Maureen Stapleton (Lois Maureen Stapleton)

Maureen Stapleton

Stapleton was born Lois Maureen Stapleton in Troy, New York, the daughter of John P. Stapleton and Irene (née Walsh) , and grew up in a strict Irish American Catholic family. Her father was an alcoholic and her parents separated during her childhood. Stapleton moved to New York City at the age of eighteen, and did modeling to pay the bills. She once said that it was her infatuation with the handsome Hollywood actor Joel McCrea which led her into acting. She made her Broadway debut in the production featuring Burgess Meredith of The Playboy of the Western World in 1946. That same year, she played the role of Iras in Shakespeare’s “Antony and Cleopatra” in a touring production by actress and producer Katharine Cornell. Stepping in because Anna Magnani refused the role due to her limited English, Stapleton won a Tony Award for her role in Tennessee Williams’ The Rose Tattoo in 1951. (Magnani’s English improved, however, and she was able to play the role in the film version, winning an Oscar.) Stapleton played in other Williams’ productions, including Twenty-Seven Wagons Full of Cotton and Orpheus Descending (and its film adaptation, The Fugitive Kind, co-starring her friend Marlon Brando), as well as Lillian Hellman’s Toys in the Attic.
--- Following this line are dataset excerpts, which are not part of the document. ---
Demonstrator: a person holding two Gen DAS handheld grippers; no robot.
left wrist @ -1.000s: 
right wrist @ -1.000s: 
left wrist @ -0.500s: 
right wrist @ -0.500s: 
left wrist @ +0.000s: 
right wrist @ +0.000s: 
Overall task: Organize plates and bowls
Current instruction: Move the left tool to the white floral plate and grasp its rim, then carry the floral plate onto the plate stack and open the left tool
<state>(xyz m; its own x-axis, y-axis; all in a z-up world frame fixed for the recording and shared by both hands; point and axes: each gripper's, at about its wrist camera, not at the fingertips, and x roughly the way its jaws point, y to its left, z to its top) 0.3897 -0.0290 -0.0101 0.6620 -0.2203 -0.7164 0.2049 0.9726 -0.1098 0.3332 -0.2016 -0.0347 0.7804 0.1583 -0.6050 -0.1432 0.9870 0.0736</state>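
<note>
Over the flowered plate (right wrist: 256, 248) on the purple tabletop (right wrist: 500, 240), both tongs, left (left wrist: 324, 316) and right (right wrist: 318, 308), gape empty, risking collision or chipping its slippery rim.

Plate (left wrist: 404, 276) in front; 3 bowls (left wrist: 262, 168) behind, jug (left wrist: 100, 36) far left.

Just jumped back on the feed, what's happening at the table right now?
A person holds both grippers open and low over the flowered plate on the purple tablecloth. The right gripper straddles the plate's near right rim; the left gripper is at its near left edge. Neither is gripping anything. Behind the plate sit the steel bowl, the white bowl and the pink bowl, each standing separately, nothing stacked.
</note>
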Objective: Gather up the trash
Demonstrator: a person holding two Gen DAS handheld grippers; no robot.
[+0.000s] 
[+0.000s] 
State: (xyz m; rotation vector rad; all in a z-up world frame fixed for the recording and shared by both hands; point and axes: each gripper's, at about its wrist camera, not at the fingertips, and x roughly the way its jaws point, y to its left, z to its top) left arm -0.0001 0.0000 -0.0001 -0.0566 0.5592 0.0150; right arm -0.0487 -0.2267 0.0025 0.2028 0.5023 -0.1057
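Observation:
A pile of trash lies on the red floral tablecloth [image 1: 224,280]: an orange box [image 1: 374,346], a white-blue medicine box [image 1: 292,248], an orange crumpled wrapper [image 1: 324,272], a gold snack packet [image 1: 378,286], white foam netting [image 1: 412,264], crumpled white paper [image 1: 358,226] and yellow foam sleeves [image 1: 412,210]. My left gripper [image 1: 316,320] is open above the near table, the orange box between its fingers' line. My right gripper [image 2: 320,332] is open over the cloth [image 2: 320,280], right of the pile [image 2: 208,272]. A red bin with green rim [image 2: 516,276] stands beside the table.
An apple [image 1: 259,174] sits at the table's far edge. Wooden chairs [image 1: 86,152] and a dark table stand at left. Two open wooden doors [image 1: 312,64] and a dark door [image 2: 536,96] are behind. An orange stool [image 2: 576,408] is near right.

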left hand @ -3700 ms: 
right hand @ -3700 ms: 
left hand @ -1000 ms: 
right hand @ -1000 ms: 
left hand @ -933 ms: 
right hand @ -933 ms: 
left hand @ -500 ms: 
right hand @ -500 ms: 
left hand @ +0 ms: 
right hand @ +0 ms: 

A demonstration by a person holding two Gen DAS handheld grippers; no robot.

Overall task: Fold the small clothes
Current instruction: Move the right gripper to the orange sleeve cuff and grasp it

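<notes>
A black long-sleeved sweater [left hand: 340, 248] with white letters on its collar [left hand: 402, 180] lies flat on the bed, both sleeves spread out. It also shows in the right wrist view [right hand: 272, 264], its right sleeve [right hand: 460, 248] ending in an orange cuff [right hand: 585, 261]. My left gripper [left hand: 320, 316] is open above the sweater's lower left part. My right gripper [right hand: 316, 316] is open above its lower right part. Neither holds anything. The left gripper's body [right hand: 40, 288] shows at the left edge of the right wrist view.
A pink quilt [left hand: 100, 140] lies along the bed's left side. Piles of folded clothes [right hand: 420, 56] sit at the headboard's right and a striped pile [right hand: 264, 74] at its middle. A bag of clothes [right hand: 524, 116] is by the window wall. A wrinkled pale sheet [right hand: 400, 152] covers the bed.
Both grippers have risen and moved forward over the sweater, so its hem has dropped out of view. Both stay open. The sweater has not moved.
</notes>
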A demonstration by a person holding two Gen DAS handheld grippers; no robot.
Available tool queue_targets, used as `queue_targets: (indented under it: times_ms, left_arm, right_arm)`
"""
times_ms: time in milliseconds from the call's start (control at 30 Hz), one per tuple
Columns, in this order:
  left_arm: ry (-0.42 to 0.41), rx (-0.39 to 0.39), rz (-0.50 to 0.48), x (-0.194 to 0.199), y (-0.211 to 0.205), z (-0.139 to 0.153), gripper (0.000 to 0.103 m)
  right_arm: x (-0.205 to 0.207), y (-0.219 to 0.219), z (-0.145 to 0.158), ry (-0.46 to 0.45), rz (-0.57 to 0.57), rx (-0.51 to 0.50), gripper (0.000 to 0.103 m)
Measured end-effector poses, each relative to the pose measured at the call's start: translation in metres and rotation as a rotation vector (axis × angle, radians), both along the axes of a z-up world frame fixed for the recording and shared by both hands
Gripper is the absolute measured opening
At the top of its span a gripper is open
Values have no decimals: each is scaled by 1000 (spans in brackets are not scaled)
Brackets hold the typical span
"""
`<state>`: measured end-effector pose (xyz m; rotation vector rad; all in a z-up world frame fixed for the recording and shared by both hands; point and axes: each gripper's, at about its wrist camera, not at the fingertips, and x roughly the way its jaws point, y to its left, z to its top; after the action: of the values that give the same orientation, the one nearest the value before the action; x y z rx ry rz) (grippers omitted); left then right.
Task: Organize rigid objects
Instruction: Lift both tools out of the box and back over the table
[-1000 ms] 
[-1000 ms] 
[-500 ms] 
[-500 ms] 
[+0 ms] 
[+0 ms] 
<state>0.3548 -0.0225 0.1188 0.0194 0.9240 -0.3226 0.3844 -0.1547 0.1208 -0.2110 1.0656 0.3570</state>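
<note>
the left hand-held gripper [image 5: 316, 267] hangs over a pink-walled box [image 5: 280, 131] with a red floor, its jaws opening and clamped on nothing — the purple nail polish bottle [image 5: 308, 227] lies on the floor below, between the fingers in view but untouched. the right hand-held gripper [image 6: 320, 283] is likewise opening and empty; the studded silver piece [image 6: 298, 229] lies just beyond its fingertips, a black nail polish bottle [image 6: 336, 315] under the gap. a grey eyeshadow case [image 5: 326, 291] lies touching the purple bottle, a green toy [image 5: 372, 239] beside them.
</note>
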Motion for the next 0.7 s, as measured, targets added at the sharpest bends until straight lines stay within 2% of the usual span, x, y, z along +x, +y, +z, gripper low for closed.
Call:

She won a second Tony Award for Neil Simon’s The Gingerbread Lady, which was written especially for her, in 1971. Later Broadway roles included “Birdie” in The Little Foxes opposite Elizabeth Taylor and as a replacement for Jessica Tandy in The Gin Game.

Stapleton’s film career, though limited, brought her immediate success, with her debut in Lonelyhearts (1958) earning a nomination for an Academy Award for Best Supporting Actress. She appeared in the 1963 film version of Bye Bye Birdie, in the role of Mama Mae Peterson, with Dick Van Dyke, Janet Leigh, Paul Lynde and Ann-Margret. Stapleton played the role of Dick Van Dyke’s mother, even though she was only five months and 22 days older than Van Dyke. She was nominated again for an Oscar for Airport (1970) and Woody Allen’s Interiors (1978). She won the Best Supporting Actress Oscar for Reds (1981), directed by Warren Beatty, in which she portrayed the Lithuanian-born anarchist, Emma Goldman. In her acceptance speech, she stated “I would like to thank everyone I’ve ever met in my entire life.”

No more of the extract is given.